Le soulagement du baron rassura Aliénaure. Ils auraient dû parler de tout cela avant, mais l'occasion ne leur avait pas été donnée, les angoissant tous deux inutilement.
Elle se releva, tira la grosse couette jusqu'au menton de Trokinas, et déposa un baiser sur le front du baron. Un rituel qu'elle réservait, il n'y a pas longtemps encore, à ses frères et soeurs, lors du coucher.
Souriant, elle alla fermer les volets, souffla la flamme qui illuminait la pièce, mit une autre buche dans la cheminée qui diffusait une douce châleur et se dirigea vers la porte.
La main sur la poignée, elle se retourna vers lui.
N'ayez crainte. Personne ne m'éloignera et je ferais face à mes démons... Reposez-vous, maintenant.
Puis elle sortit.
Le lendemain matin, chez le Baron...
Aliénaure repoussa une mèche brune qui lui chatouillait son front. La veille, elle avait passé le reste de la journée dehors, passant à la Mairie effectuer quelques paparasseries, envoyant quelques courriers à qui de droit, et régler quelques petits détails.
Une fois tout accompli, elle était revenue les bras chargés de victuailles, satisfaite d'elle-même. Le temps que sa mère lui avait confié la maisonnée lui était désormais fort utile maintenant qu'elle devait se débrouiller seule. Et ici comme à Limoges, elle avait remarqué qu'un sourire et la gentillesse pouvaient vous offrir un pain tout chaud ou des fruits à moindre prix.
Elle avait passé toute la nuit à fabriquer un onguant capable de guerrir les plaies du baron plus vite et éviter qu'elles ne s'infectent. Passer des heures à regarder sa mère fabriquer ses potions laissait toujours des souvenirs qui pouvaient se rendre fort utiles.
En arrivant à la boutique, Archibald l'avait trouvée endormie, la joue sur un livre, et elle s'était réveillée en sursaut, comme prise la main dans le sac.
Je... heu... Je préparais quelque chose pour soigner le baron et... enfin, je me suis endormie...
Ses baigayements avaient attendri le commis qui avait éclaté de rire et lui avait apporté de quoi faire taire son ventre qui gémissait bruillamment.
Depuis, elle le regardait travailler la viande, s'était même amusée à accueillir les clients et les servir.

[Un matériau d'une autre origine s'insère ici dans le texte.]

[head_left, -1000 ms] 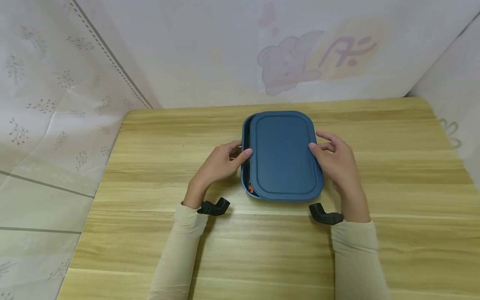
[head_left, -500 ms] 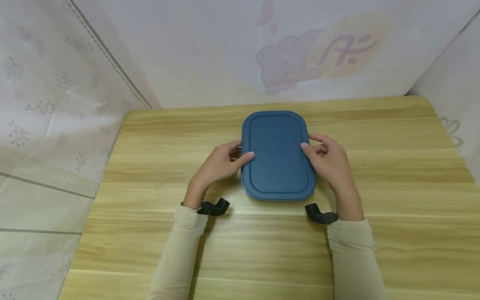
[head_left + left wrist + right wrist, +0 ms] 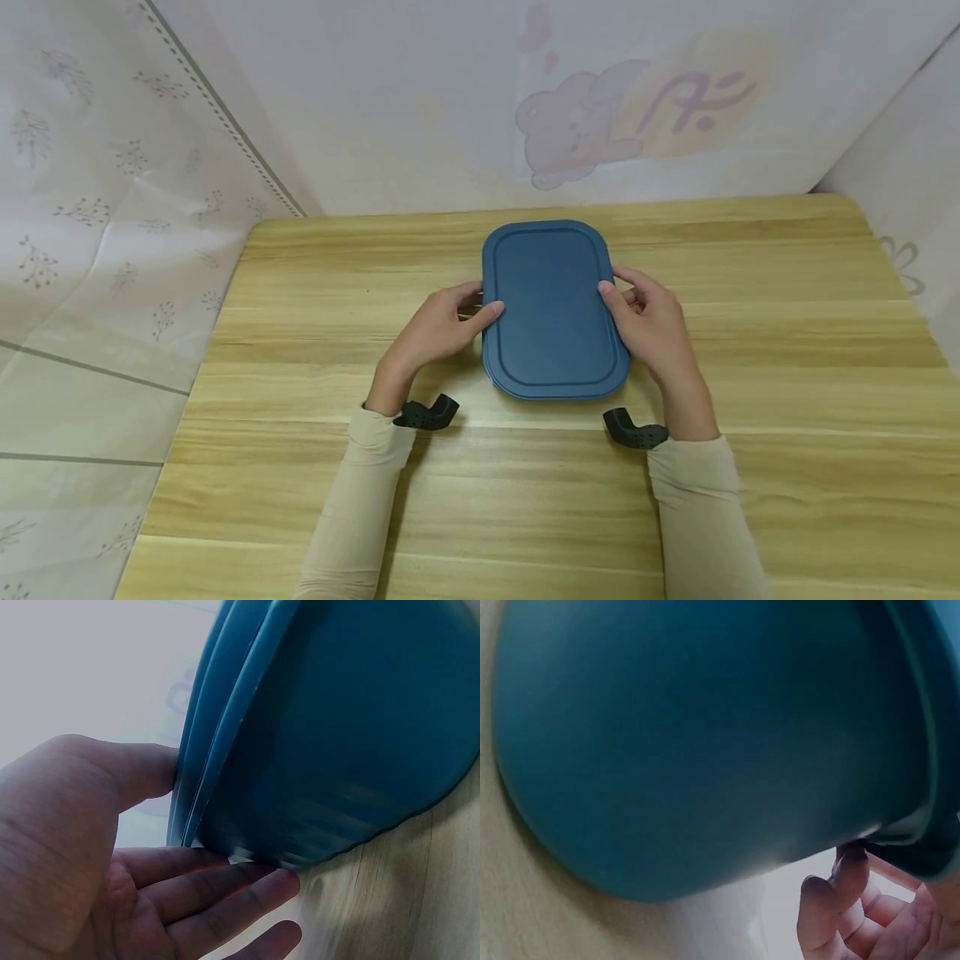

Mais pour Archibald, "une demoiselle comme elle" ne devait pas se rabaisser à cela. Alors, après de maintes tractations, elle l'avait convaincu de la laisser préparer le repas. Aussi, elle s'était lancé dans la préparation d'un boeuf bourguignon, recette qu'elle avait vu préparer très souvent par Louise, leur cuisinière.
Elle sopoudrait la viande de farine quand un bruit se fit entendre derrière elle. Sans se retourner, persuadée qu'il s'agissait du commis, elle mélangea le tout, y ajoutant doucement le vin.
Pensez-vous que cela va plaire au Baron, Archibald?